El caso de Hilario Naterón, ex trabajador del desaparecido Instituto de Recursos Hidráulicos y Electrificación (IRHE), es un ejemplo claro de que en dictadura y en democracia la justicia no llega a todos.
El 7 de octubre de 1988, Naterón fue destituido junto a 269 funcionarios de esta institución, por manifestarse en contra del manejo administrativo que se daba en el IRHE, por lo que se les aplicó el Decreto Ley No. 2 de 1989, conocido como decreto de guerra No. 1, No. 2 y No. 3. Este último, después se conoció como la Ley 25 de 1990.
No obstante, debido a que los despidos eran por causas políticas, en 1990, el entonces Ministerio de Trabajo hizo firmar a los despedidos dos acuerdos: uno de reintegro y otro por sus salarios caídos.
Según explicó Naterón, el acuerdo se cumplió en parte. Reintegraron a sus puestos de trabajo a 267 personas.
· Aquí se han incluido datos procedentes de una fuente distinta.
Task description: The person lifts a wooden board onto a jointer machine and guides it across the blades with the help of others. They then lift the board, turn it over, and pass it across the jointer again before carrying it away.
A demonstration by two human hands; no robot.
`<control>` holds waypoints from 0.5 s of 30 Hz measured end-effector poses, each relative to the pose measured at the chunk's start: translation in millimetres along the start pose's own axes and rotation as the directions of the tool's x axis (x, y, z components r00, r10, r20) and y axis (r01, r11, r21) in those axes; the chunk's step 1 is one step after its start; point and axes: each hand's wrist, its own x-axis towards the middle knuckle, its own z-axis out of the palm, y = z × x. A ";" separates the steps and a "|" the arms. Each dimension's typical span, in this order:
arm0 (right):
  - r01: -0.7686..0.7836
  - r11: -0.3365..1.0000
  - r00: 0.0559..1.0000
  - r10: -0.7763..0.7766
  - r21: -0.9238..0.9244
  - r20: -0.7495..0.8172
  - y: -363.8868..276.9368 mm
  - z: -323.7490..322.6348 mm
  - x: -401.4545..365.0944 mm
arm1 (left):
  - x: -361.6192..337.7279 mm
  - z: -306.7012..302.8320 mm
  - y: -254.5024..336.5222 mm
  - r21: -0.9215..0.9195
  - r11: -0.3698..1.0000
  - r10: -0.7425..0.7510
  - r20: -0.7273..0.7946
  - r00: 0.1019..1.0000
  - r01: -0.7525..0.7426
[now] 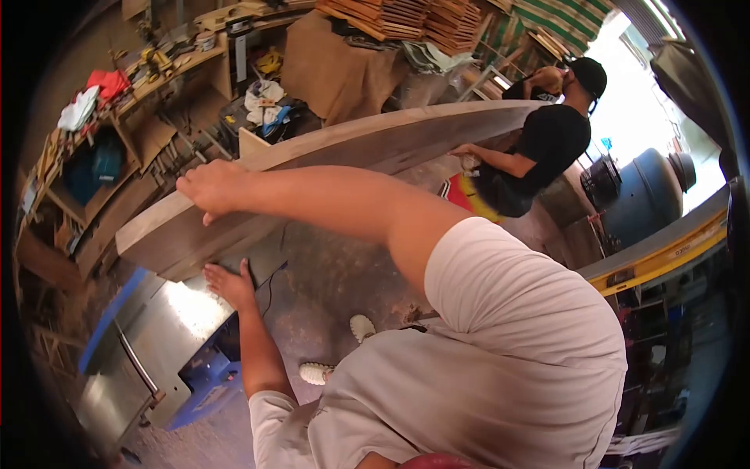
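The right hand (pixel 211 187) closes over the upper edge of the long plank (pixel 375 141). The left hand (pixel 229 285), fingers spread, presses its lower edge. Another person (pixel 547 141) holds the far end.

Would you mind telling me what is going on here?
Two people hold a long brown wooden plank. The wearer's right hand grips its upper edge near one end, and the left hand props it from below, above a grey metal machine table. A co-worker in a black shirt holds the far end.
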 end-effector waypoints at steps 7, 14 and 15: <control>0.019 0.999 0.999 -0.020 0.039 0.033 21.8 5.3 20.4 | -2.3 -13.0 13.3 0.132 0.991 -0.011 0.058 0.998 0.003; 0.106 0.994 0.978 -0.111 -0.032 -0.174 24.6 21.3 13.6 | -5.2 -15.0 16.7 0.120 0.992 -0.053 0.078 0.996 0.043; 0.034 0.999 0.997 -0.033 0.009 -0.073 20.7 12.8 18.0 | -4.1 -19.3 18.9 0.142 0.989 -0.063 0.086 0.994 0.051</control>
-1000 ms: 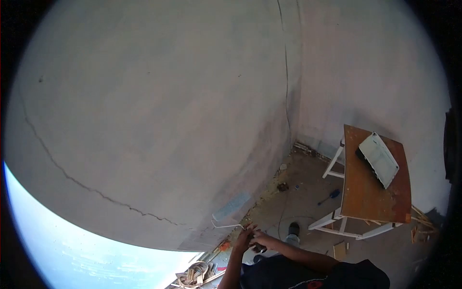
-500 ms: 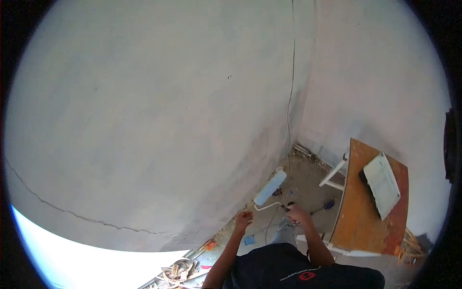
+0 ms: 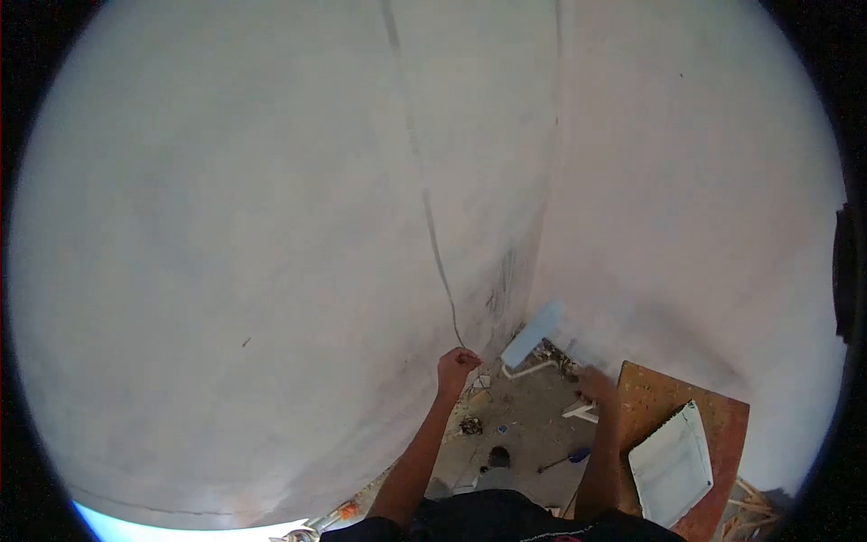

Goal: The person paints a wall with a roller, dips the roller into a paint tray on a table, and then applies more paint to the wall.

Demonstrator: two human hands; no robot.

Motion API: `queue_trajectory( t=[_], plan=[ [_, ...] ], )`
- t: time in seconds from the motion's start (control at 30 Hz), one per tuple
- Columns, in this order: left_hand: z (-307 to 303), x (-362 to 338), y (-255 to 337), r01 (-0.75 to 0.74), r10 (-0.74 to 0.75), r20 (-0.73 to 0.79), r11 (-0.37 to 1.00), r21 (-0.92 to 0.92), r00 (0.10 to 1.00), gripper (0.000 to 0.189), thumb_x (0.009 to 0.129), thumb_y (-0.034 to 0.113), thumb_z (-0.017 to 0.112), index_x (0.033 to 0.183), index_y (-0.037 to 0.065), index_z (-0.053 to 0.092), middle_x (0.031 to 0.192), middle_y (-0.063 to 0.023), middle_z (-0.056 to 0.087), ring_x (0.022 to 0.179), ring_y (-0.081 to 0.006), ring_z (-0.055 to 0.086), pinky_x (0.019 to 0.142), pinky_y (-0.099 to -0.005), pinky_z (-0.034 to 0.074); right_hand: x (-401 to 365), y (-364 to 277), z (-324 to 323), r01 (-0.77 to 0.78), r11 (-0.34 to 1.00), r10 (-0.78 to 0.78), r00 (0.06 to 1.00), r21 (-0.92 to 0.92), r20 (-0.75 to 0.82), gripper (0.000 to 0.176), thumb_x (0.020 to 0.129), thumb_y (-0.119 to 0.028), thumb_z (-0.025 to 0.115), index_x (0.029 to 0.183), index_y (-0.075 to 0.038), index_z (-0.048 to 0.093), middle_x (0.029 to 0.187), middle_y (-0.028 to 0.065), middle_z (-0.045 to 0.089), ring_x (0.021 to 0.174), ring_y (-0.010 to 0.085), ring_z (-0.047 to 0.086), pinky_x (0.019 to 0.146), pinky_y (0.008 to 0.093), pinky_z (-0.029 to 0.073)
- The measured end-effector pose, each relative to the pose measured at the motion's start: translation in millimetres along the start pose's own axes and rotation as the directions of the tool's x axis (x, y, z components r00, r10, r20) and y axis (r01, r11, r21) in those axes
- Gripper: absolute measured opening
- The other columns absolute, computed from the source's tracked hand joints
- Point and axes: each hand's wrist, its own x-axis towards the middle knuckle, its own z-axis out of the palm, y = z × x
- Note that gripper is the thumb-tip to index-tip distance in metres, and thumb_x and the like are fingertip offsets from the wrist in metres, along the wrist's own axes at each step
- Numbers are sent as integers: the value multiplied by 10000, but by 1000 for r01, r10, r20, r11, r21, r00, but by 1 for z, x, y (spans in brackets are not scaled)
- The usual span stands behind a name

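A hanging dark cable (image 3: 438, 248) runs down the pale wall to my left hand (image 3: 459, 363), whose fingers are pinched together on it. My right hand (image 3: 593, 385) is closed around the handle of a paint roller. The roller's pale blue sleeve (image 3: 533, 334) points up and left near the wall corner, joined to a white bent frame (image 3: 528, 370). The handle itself is mostly hidden by my fingers. To the right of my right hand, a white paint tray (image 3: 673, 462) lies on a wooden table (image 3: 639, 390).
Two pale walls (image 3: 271, 226) meet at a corner ahead. On the floor (image 3: 528, 434) are a blue-headed tool (image 3: 578, 455), small debris and a dark lump (image 3: 470, 425). Wood scraps (image 3: 750, 510) lie beyond the table at the lower right.
The view has shifted, with the table and tray now lower. My left hand is now on the cable, which hangs farther left. The roller, still in my right hand, is closer to the corner.
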Motion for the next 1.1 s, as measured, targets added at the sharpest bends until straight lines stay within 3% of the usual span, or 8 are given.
queue_trajectory(
  t=[0.1, 0.2, 0.33, 0.47, 0.57, 0.77, 0.97, 1.1],
  plan=[
    [16, 22, -11, 117, -111, 82, 991, -65, 990, 144, 741, 71, 676, 856, 1, 624, 761, -56, 628, 692, -132, 584, 648, -263, 485, 37, -5, -48, -32, 970, 23, 999, 242, 41, 265, 749, -120, 582, 994, -35, 632, 563, 68, 571, 435, 118, 498, 416, 278, 401],
    [29, 32, -27, 237, -217, 155, 963, -127, 964, 176, 763, 99, 666, 901, 3, 614, 759, -43, 615, 673, -134, 571, 644, -264, 479, 65, -25, -95, 134, 978, -148, 986, 161, 79, 348, 746, -100, 581, 1089, -53, 604, 573, 57, 570, 408, 104, 467, 387, 271, 386],
    [54, 47, -24, 378, -331, 253, 911, -164, 909, 162, 812, 129, 623, 913, 3, 608, 777, -41, 614, 665, -134, 575, 638, -271, 485, 89, -58, -133, 15, 970, -29, 998, 243, 56, 421, 729, -89, 595, 1145, -37, 564, 575, 44, 555, 391, 84, 435, 351, 258, 370],
    [89, 76, -53, 430, -331, 391, 881, -197, 859, 217, 836, 214, 609, 900, 7, 611, 777, -45, 618, 652, -138, 581, 654, -264, 487, 98, -80, -167, 35, 910, -83, 992, 413, 99, 430, 730, -70, 607, 1153, -16, 548, 561, 42, 534, 388, 75, 423, 340, 239, 352],
    [125, 101, -51, 482, -359, 432, 848, -219, 828, 375, 829, 414, 584, 826, 43, 640, 670, -40, 607, 606, -123, 559, 621, -281, 461, 125, -75, -194, 67, 900, -136, 982, 432, 131, 420, 737, -68, 611, 1149, -10, 549, 563, 44, 531, 389, 74, 422, 339, 231, 350],
    [213, 170, -1, 656, -237, 763, 691, -302, 601, 453, 862, 423, 521, 1074, 22, 540, 1022, -117, 585, 977, -241, 563, 870, -375, 453, 193, -52, -257, 111, 950, -180, 959, 291, 220, 397, 754, -76, 598, 1147, -30, 562, 562, 34, 547, 384, 72, 423, 342, 222, 359],
    [308, 239, 7, 686, -109, 701, 357, -634, 705, 491, 867, 434, 502, 1154, 38, 456, 1232, -128, 470, 1105, -264, 477, 920, -400, 414, 219, -41, -276, 175, 943, -265, 910, 284, 319, 400, 775, -83, 590, 1172, -61, 545, 588, 19, 547, 398, 65, 441, 343, 221, 365],
    [335, 260, -2, 569, -154, 586, 523, -635, 796, 417, 858, 357, 558, 1140, 65, 467, 1210, -108, 498, 1086, -245, 492, 841, -377, 440, 237, -26, -272, 312, 914, -383, 875, 260, 295, 390, 815, -167, 590, 1193, -98, 522, 608, 55, 563, 416, 99, 487, 392, 260, 416]
  ],
)
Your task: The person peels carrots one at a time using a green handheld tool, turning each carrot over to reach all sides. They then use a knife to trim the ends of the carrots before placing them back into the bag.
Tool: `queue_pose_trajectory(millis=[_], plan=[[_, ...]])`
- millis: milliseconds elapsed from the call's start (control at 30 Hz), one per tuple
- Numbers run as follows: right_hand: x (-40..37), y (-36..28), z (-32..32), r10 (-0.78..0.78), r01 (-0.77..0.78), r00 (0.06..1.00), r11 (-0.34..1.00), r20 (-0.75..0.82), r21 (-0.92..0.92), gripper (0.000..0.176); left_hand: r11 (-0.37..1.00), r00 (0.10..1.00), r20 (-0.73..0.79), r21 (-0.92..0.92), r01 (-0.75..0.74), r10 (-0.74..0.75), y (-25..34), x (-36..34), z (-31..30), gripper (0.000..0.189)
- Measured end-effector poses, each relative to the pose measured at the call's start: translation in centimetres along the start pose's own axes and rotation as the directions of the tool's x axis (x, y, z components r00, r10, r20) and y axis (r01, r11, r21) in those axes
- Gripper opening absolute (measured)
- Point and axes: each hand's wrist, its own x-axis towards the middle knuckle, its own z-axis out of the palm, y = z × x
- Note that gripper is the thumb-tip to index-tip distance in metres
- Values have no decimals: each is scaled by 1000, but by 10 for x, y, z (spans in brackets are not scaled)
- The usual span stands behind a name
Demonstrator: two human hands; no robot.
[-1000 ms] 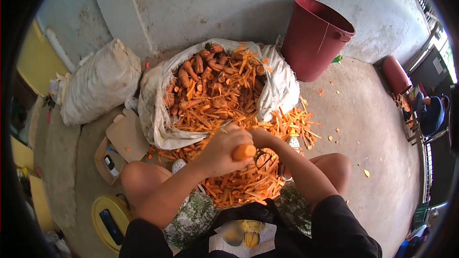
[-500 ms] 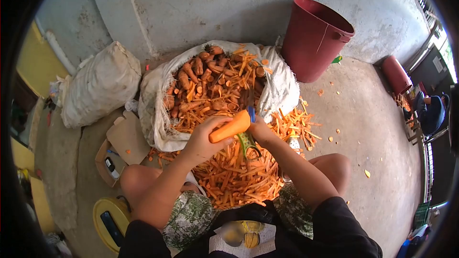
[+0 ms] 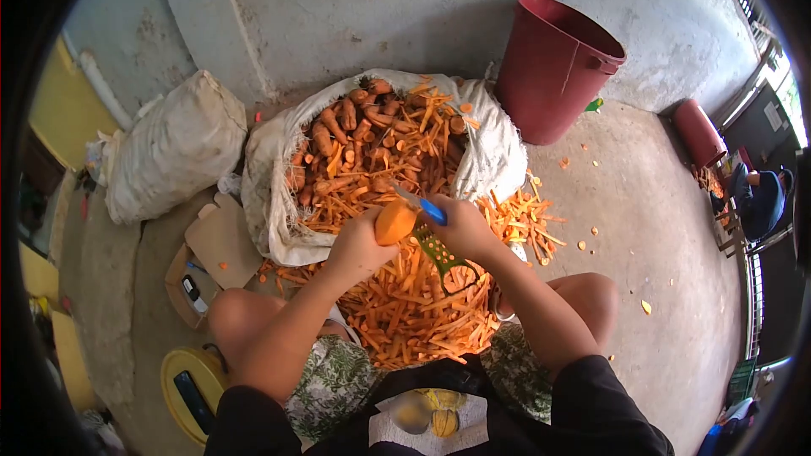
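Observation:
My left hand [image 3: 359, 243] is wrapped round a peeled carrot [image 3: 395, 221], its broad end facing up. My right hand [image 3: 463, 230] grips a knife by its blue handle [image 3: 433, 212]; the pale blade lies against or just above the top of the carrot. Below the right hand hangs a green tool with holes [image 3: 439, 258] and a dark loop at its end; whether the same fingers hold it is hidden. Beneath both hands, between my legs, spreads a heap of orange carrot strips [image 3: 414, 321]. A white woven sack [image 3: 272, 228] behind holds whole carrots [image 3: 331, 125] and more strips.
A tall dark red bin [image 3: 545, 76] stands behind the sack at right. At left are a full white sack [image 3: 182, 152], an opened cardboard box [image 3: 224, 241] and a yellow lidded bucket [image 3: 173, 367] with a phone on it. Scraps dot the concrete floor [image 3: 659, 228].
The carrot has swung from lying lengthwise to showing its end, and moved slightly left. My right hand has turned the knife so its blade points left towards the carrot; the green tool now shows more.

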Motion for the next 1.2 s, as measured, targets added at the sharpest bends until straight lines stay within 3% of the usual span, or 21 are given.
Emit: queue_pose_trajectory(millis=[33, 133, 433, 500, 667, 733, 767, 800, 867, 900, 933, 1000, 1033, 1067, 1100, 1133, 1167, 1200], plan=[[-3, 1, 2, -25, 25, 1000, 1000, 4, 2, 17, 996, 997, -75, 92, 5, 2, 4, 0, -2, 42], [-12, -8, 4, -78, 78, 997, 997, -4, -24, 15, 990, 990, -140, 139, 22, -3, 6, 1, -1, 38], [-4, 14, 25, 18, -18, 1000, 1000, -14, -19, 15, 961, 935, -299, 251, -117, 192, -11, 4, 14, 35], [2, 23, 30, 142, -149, 987, 983, -74, -103, 16, 957, 941, -286, 274, -99, 179, -11, 5, 14, 36], [8, 32, 32, 170, -169, 985, 985, 33, -17, 16, 962, 961, -252, 269, -45, 115, -19, 5, 17, 34], [19, 58, 33, 190, -192, 978, 981, 83, 7, 17, 977, 993, -112, -212, 18, -43, -18, 2, 19, 28], [33, 98, 38, 345, -354, 929, 934, 136, 49, 20, 946, 993, -25, -302, -116, 114, -2, -6, 7, 26], [39, 122, 42, 487, -511, 850, 855, 198, 91, 23, 949, 993, -12, -293, -113, 115, 9, -11, -1, 26], [37, 118, 32, 497, -474, 859, 863, 127, -174, 29, 897, 973, 62, -405, -181, 224, 21, -16, -13, 26], [35, 116, 37, 466, -449, 881, 878, 82, -162, 31, 917, 993, 41, -389, -89, 114, 16, -14, -14, 38], [33, 117, 45, 465, -448, 881, 879, 85, -165, 31, 916, 993, 38, -391, -87, 111, 13, -12, -14, 38], [34, 122, 60, 407, -425, 899, 900, 160, 102, 31, 980, 995, 30, -178, -85, 92, 12, -6, -16, 39], [31, 106, 51, 445, -490, 867, 843, 224, 223, 26, 988, 996, 47, -138, -69, 76, 8, -4, -14, 40], [30, 95, 45, 445, -489, 868, 844, 220, 221, 26, 988, 996, 45, -139, -73, 80, 5, -2, -12, 40], [29, 87, 41, 343, -393, 918, 733, 198, 555, 24, 989, 997, 34, -134, -58, 63, 4, 1, -9, 40], [24, 76, 34, 254, -255, 957, 519, 138, 816, 23, 991, 999, 25, -131, -40, 44, 2, 2, -6, 40], [18, 65, 25, 257, -256, 957, 520, 137, 815, 23, 990, 999, 27, -134, -41, 45, -1, 4, -4, 40], [9, 47, 13, 96, -262, 965, 402, 244, 877, 24, 999, 996, 90, -44, -15, 19, -5, 6, -3, 40]])
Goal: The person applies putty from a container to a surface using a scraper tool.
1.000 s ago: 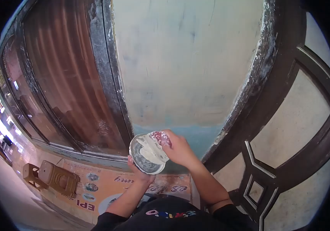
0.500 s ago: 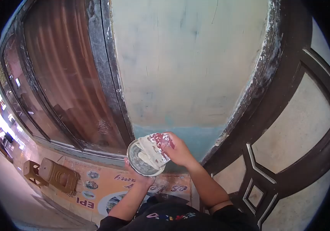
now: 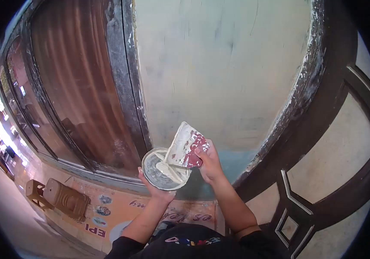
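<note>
My left hand holds a round, shallow dish from below, its fingers around the left rim. Whitish putty is smeared and heaped inside. In my right hand is a putty scraper, a flat, wide blade with a red grip part, crusted with white filler. The thumb presses on its red part. The blade is tilted up over the right side of the dish, hiding part of its rim. Ahead stands a pale wall panel with dark marks and a bluish band at its bottom.
Dark, paint-flecked frames border the panel. A window with a brown curtain is at left, and a dark patterned door at right. Brown plastic stools stand at lower left beside a printed orange banner on the floor.
My right hand has raised the scraper from the putty, turning the blade upward and slightly right. The dish stays in my left hand. The view has shifted a little.
</note>
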The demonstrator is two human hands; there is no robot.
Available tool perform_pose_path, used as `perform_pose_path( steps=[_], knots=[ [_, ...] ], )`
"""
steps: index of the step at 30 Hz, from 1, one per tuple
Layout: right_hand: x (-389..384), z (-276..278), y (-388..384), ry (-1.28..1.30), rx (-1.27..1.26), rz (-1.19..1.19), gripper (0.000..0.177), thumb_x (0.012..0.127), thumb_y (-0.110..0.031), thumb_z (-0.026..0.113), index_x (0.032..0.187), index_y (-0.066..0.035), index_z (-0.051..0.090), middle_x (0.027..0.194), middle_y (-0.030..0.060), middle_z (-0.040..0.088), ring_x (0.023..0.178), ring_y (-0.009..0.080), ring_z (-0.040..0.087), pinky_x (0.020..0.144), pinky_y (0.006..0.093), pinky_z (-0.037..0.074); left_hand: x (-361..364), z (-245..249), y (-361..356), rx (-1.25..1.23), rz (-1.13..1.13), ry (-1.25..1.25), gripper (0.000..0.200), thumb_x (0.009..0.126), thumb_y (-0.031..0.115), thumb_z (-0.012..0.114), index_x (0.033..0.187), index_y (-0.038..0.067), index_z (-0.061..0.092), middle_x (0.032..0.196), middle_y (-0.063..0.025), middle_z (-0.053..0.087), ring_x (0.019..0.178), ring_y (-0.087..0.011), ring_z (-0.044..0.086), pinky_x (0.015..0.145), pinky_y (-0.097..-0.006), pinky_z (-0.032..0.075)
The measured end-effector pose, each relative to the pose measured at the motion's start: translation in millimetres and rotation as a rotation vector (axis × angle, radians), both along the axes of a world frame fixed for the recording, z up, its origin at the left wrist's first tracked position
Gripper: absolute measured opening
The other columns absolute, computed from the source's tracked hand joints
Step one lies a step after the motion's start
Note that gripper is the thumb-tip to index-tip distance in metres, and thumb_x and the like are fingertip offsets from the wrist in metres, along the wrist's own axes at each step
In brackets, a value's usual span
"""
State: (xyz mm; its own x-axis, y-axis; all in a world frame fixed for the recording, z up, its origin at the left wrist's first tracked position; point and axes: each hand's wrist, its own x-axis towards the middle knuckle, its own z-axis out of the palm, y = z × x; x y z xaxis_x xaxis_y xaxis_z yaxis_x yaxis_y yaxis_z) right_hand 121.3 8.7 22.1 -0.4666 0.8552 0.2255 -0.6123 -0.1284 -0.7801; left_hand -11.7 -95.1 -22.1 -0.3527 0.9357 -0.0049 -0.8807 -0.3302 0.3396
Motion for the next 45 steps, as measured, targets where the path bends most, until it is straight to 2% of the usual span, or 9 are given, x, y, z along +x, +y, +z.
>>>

Con los tres restantes sucedió lo siguiente. Uno se había ido a España y otro a Estados Unidos para sobrevivir a la crisis económica (ambos ya murieron), y a Naterón por criticar a la dirigencia sindical no lo reintegraron a su puesto en la sección de Estadística Eléctrica.
Naterón ha agotado todos los recursos para lograr su reintegro. Sin embargo, "aún no se me ha hecho justicia", agrega.